Sam Gentle.com

Worse is slower

There's a trope you see sometimes in movies or TV shows, where a Technical Dweeb is doing a very important technical thing for the plot-dictated imminent deadline. "Damnit", the Important Leader Who Tells People What To Do says, "this is taking too long! Isn't there any way to go faster?" – "W-w-well, if we bypass the safety systems and reroute the engine power through this coathanger, but that would..." – "Just do it, Technical Dweeb! There's no time!". And, of course, everything works out fine.

There is a scary implication there, beyond just that coathangers are not rated for engine power, which is that there is a neat and clear negative relationship between speed and quality. That is, if you want better quality, it will take more time, and if you want it faster you can just sacrifice quality. Dangerously, it is somewhat true, in the sense that there are situations where you can clearly point to a speed/quality tradeoff. And, if you have a single event and the consequences of insufficient quality on that single event are acceptable, then it can be a good trade to make. But you have to be very careful with those assumptions.

For example, if you make screwdrivers, and each screwdriver needs to undergo a careful and lengthy sequence of heating and cooling cycles to be tough but not brittle, that's a clear speed/quality tradeoff. You could just skip that step and have a crappy screwdriver that either shatters or bends when you use it. Maybe it normally takes 8 hours, and this way you can get it down to 4 but it'll probably break the first few times you use it. That would make sense if someone wanted a screwdriver in half the time, and they only need it for ceremonial reasons, or they're giving it to someone they don't like. That's a single event where the consequences are acceptable.

Now imagine that you needed to use a screwdriver multiple times, but you're on a really tight deadline. You get the four-hour crappy screwdriver, use it a few times, and it breaks. Now you need a new screwdriver, but you're still on a really tight deadline. So you order another four-hour special. Of course, it breaks again. You're now up to 16 hours. In the single-event case, the crappy screwdriver would have saved you time, but in this case it's cost you time. If you did it right to begin with, you'd be 4 hours better off. Keep in mind, this didn't require taking some far-future view where the screwdriver had to last a thousand years, this showed up after the event repeated itself a few times.

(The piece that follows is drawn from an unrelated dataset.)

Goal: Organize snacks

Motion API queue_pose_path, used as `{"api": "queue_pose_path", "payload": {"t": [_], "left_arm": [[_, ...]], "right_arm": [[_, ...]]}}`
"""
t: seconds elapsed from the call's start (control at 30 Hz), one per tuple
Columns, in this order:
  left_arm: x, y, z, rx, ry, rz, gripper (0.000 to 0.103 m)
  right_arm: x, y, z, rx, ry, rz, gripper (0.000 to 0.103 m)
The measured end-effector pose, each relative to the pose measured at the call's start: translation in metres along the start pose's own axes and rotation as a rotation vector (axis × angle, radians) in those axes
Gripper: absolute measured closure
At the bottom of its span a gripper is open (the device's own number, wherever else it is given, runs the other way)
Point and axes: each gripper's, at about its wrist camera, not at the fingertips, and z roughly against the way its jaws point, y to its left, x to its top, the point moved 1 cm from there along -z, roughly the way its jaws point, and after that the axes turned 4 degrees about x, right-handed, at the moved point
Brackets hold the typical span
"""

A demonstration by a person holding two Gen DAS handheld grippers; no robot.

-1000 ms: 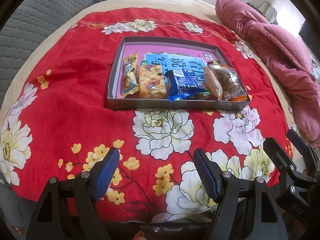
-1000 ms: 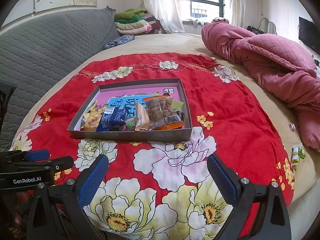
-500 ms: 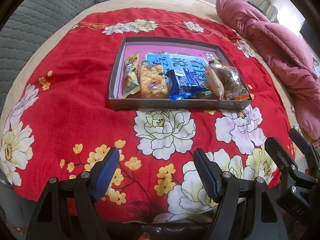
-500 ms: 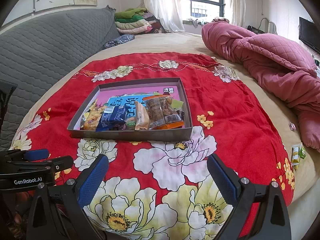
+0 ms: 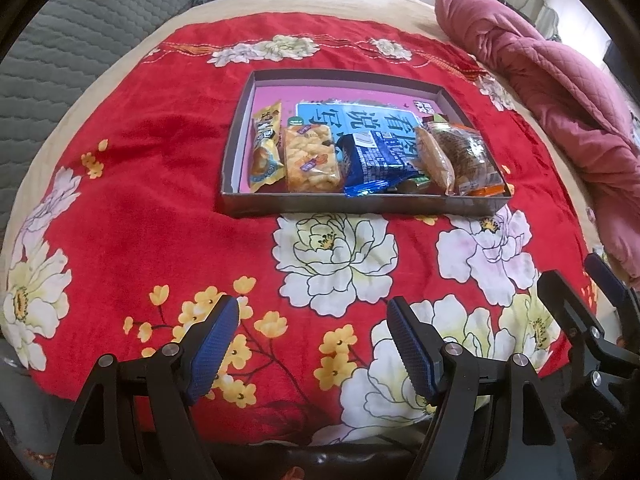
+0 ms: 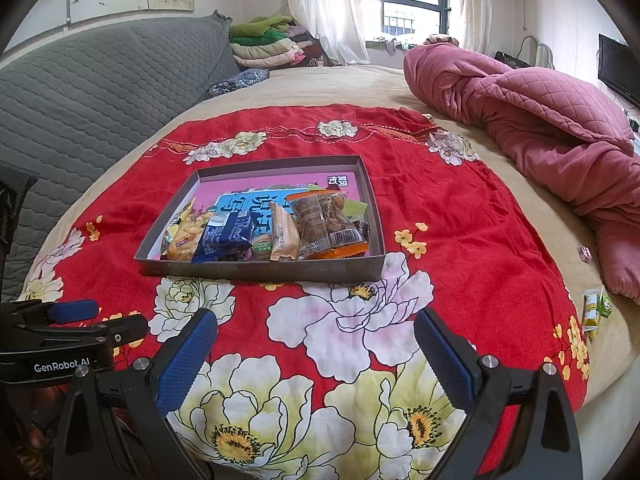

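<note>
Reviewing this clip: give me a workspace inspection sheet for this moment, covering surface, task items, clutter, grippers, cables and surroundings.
Surface: red floral cloth spread on a bed.
Job's things: grey tray on the cloth, its near half holding snack packs, among them a blue packet and a yellow puffed-snack pack; small green-yellow packs lie off the cloth at the bed's right edge.
Clutter: a tiny object near the pink quilt.
Grippers: left gripper and right gripper both open, empty, short of the tray.
Cables: nothing seen on the bed.
Surroundings: pink quilt, grey headboard, folded bedding, window.
</note>
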Motion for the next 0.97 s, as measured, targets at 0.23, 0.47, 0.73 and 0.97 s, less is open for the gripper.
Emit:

But things get incomparably worse if you work in a screwdriver factory. You make screwdrivers, but you also use screwdrivers in their construction. Now you have a clever idea. Instead of selling crappy screwdrivers, you save time by using crappy screwdrivers internally. This is the same problem as before, but much worse; you're making bad tools with more bad tools. The bad quality slowdown becomes multiplicative: each crappy screwdriver has to be replaced more often, which means you need to make more, which puts more wear on the crappy screwdrivers you use to make them. It's a kind of endless logarithmic crap spiral.

So these two factors, the amortised cost of having to replace low quality work over time, and the multiplicative cost of bad tools, both point to a very different relationship between speed and quality. In some cases, the relationship can be positive instead of negative, and even exponentially so. That is, you can be faster and better, or slower and worse.

The stereotype is that quality is a nice ideal but that it must yield, in practice, to lower quality but faster work. However, I think that is backwards. It's actually the speed-quality tradeoff that is idealistic, and the practical reality is that cutting corners often leaves you worse off than you would be otherwise. That's not to say you can't save time by doing things more efficiently, or by doing less of them, but that you probably won't save time by doing things worse.